# Capstone Add-On: Impact Validation & Production Monitoring

**Prerequisite:** Complete the main capstone project first.

**Scenario:** You've built a churn prediction model with 3x+ lift. Leadership likes the results but asks:

> "How do we PROVE this actually reduces churn?
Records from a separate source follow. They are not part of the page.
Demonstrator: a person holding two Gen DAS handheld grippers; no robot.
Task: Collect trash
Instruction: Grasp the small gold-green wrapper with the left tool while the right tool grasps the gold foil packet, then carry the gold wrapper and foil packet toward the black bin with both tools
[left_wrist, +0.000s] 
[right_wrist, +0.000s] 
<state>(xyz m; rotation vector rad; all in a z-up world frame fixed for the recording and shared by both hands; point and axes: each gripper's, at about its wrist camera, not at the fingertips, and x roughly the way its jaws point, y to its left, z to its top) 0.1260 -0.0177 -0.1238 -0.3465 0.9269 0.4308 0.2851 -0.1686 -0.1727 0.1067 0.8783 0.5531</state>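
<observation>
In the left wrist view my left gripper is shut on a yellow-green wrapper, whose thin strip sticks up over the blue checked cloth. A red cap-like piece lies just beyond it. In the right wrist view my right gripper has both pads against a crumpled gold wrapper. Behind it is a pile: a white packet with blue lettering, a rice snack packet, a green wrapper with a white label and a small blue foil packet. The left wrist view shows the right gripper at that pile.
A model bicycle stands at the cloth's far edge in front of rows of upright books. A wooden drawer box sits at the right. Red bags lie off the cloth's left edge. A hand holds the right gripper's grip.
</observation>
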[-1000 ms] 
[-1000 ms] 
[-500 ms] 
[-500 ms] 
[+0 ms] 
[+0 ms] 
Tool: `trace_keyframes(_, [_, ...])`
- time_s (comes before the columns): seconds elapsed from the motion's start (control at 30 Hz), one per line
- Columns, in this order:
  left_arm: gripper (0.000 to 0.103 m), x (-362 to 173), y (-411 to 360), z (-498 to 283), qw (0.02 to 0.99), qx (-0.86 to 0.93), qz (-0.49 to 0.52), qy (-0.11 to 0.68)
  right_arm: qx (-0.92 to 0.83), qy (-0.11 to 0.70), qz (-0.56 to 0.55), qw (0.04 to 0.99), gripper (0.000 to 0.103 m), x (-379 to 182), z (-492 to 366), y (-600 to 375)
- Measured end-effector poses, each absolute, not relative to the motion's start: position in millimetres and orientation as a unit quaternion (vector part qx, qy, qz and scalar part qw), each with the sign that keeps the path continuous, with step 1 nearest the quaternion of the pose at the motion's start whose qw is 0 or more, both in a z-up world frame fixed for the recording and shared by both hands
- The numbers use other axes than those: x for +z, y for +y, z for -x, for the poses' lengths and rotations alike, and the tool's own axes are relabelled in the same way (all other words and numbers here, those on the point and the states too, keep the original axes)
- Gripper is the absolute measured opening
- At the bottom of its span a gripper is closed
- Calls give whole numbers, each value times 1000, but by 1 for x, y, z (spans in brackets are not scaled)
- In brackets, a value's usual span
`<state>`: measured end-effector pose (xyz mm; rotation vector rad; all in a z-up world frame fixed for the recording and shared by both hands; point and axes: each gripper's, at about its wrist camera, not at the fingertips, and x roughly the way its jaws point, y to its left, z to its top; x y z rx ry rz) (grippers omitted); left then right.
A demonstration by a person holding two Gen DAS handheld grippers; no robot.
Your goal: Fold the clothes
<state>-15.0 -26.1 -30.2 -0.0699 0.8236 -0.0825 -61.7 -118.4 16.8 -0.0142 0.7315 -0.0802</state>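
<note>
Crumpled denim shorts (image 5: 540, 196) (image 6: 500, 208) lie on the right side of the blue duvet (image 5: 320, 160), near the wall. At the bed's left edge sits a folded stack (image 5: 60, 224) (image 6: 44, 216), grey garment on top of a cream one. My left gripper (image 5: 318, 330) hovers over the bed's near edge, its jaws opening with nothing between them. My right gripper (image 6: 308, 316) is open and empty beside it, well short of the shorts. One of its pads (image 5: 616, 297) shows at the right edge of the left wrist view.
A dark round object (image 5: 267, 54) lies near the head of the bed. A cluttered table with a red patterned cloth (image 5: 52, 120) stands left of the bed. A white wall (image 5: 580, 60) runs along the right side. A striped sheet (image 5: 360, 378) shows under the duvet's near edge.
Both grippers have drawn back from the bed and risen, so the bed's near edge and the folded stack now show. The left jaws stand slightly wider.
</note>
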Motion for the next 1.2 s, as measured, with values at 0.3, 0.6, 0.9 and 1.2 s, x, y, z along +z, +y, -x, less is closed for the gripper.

And how do we keep it healthy after launch?"

This add-on covers:
1. Designing an A/B test or holdout experiment
2. Understanding why risk models can waste money (uplift vs. risk)
3. Building a production monitoring plan

**Runtime:** ~30-45 minutes

---

In [None]:
# Setup (same as main capstone)
import pandas as pd
import numpy as np

# Load your capstone results (or re-run if needed)
# These are the key numbers from your main capstone:
BASE_CHURN_RATE = 0.12  # Update with your actual value
MODEL_PRECISION_AT_500 = 0.40  # Update with your actual value
LIFT = 3.3  # Update with your actual value

# Business parameters
CAPACITY = 500  # Calls per week
SAVE_RATE = 0.30  # 30% of churners can be saved by a call
LTV_PER_SAVE = 200  # $200 value per saved customer
COST_PER_CALL = 15  # $15 per call

print("Setup complete!")
print(f"Your model: {MODEL_PRECISION_AT_500:.0%} precision @ 500 ({LIFT:.1f}x lift)")

---

# Part 1: Experiment Design (Proving Business Impact)

Your offline metrics (AUC, Precision@500) prove the model **ranks well**. But they don't prove:
- That calling these customers actually saves them
- That your targeting is better than other strategies
- That the model will keep working over time

To prove business impact, you need an **experiment**.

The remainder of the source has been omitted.